Task details
Return exactly the lines of the records below, starting at the line that contains "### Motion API" and ending at the line that contains "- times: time", with both of those lines kept.

___ Supplied material ___

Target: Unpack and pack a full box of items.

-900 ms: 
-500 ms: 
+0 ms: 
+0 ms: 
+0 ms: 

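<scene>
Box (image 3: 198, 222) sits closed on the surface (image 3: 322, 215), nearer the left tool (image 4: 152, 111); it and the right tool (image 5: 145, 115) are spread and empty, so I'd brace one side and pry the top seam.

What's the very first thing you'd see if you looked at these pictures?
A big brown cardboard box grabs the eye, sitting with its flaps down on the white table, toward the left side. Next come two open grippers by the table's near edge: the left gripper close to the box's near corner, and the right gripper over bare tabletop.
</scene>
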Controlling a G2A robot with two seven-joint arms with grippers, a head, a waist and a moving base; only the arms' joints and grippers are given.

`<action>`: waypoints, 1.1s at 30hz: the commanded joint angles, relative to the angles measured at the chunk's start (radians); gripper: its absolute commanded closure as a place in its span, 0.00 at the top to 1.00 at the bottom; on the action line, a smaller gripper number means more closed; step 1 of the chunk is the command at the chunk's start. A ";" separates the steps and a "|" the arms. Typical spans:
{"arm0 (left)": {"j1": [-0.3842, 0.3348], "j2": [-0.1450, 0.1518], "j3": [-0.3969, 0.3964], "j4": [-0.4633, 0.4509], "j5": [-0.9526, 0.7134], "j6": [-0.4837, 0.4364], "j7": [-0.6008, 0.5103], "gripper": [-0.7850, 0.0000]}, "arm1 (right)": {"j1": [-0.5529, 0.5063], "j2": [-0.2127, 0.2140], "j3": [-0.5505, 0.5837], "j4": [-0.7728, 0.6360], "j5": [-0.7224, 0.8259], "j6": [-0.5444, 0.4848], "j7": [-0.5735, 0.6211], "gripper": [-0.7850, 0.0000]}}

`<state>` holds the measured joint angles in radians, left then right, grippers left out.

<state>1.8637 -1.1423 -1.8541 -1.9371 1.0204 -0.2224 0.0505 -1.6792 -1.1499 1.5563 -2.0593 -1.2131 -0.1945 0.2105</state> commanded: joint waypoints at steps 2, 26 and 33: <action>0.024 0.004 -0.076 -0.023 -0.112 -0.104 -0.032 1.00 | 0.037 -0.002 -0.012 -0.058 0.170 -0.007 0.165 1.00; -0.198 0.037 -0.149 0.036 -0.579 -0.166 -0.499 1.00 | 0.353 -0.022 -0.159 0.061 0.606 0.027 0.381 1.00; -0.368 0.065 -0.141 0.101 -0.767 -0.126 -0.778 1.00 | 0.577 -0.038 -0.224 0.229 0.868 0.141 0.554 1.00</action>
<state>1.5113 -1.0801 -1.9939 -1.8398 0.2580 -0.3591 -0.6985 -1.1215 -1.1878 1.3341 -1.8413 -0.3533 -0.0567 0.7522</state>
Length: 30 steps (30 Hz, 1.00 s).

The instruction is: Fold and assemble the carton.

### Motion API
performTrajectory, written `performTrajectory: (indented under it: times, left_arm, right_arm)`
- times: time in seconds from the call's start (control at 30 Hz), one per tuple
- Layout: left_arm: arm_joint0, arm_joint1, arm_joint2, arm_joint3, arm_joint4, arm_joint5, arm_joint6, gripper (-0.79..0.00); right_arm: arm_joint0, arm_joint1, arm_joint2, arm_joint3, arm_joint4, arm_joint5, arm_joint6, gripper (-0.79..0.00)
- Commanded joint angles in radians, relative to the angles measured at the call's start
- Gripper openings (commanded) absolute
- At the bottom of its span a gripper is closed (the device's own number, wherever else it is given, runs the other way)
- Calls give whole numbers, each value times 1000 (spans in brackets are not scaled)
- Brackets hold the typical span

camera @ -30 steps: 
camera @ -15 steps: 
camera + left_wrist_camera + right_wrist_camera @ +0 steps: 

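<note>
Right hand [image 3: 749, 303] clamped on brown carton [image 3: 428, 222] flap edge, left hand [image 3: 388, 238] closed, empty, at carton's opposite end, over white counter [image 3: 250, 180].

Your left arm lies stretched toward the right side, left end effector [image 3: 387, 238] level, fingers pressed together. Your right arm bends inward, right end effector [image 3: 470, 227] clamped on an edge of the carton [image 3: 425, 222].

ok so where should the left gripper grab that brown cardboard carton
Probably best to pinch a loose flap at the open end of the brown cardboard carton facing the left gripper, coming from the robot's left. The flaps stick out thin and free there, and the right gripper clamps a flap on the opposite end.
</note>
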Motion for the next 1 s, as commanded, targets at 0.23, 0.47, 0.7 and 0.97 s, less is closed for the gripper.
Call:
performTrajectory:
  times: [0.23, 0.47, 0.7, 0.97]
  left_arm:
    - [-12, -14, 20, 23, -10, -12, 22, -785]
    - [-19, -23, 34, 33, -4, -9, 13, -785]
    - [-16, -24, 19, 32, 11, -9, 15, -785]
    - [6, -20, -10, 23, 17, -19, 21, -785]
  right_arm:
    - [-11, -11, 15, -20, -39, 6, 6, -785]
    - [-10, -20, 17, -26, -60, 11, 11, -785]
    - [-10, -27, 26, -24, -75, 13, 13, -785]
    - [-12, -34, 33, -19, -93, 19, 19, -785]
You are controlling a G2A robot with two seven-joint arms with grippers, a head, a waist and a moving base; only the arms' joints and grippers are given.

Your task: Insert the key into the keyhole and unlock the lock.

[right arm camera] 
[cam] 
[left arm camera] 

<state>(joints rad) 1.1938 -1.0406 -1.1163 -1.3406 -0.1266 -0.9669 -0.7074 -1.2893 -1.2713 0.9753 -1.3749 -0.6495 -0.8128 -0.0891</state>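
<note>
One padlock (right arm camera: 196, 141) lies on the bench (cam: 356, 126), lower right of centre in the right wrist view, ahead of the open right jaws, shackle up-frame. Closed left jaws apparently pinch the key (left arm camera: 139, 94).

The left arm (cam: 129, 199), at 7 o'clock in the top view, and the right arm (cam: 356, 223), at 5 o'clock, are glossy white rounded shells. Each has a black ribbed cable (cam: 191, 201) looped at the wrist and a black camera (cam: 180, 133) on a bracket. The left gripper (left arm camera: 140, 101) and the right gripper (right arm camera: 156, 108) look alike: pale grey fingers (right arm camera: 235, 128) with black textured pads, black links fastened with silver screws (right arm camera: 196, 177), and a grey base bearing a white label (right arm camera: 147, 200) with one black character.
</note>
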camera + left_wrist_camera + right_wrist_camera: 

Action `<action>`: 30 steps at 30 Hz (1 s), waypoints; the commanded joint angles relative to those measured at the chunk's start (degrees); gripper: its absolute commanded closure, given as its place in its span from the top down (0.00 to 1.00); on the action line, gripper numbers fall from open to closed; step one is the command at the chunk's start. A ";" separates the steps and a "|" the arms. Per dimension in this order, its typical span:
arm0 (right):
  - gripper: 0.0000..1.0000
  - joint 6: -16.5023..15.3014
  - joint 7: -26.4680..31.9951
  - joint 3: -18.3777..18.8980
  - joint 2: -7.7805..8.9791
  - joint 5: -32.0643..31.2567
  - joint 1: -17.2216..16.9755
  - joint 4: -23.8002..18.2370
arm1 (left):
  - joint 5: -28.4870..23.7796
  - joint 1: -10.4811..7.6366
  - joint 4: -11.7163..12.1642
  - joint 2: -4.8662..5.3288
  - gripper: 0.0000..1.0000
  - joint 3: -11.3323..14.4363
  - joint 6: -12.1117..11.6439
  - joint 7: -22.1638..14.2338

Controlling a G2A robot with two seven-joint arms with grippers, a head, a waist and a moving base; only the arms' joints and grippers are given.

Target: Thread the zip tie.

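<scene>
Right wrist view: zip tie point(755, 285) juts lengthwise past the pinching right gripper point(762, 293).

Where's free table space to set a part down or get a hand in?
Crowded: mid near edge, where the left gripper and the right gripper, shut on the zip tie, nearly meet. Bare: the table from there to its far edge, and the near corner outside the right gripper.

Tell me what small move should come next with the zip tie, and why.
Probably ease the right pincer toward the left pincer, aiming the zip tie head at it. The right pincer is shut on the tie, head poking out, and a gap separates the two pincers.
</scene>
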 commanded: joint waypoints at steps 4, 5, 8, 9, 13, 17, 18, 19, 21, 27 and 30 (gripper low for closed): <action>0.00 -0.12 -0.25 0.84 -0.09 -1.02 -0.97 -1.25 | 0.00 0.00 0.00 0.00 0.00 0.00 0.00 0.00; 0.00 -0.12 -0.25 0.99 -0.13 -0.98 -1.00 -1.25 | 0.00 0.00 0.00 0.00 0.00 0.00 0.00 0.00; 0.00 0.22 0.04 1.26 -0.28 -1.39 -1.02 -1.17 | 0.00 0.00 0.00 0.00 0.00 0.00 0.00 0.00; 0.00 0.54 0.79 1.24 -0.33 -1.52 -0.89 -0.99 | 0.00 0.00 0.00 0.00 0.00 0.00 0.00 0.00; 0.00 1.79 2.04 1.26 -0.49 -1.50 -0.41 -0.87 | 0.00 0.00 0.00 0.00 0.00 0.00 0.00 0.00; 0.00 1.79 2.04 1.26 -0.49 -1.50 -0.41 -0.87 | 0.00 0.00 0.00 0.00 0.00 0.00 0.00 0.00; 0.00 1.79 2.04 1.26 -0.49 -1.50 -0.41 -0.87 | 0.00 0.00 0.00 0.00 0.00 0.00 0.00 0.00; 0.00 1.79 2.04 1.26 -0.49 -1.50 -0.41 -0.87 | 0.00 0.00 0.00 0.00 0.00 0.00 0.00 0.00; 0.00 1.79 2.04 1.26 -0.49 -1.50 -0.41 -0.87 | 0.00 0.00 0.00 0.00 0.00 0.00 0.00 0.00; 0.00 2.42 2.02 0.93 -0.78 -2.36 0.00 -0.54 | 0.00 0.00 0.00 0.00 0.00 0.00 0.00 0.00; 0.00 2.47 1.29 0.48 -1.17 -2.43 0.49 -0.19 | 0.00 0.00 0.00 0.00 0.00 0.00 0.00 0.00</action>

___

Answer for the task
### Motion API
performTrajectory, written `performTrajectory: (indented under it: times, left_arm, right_arm)`
- times: time in seconds from the call's start (control at 30 Hz), one per tuple

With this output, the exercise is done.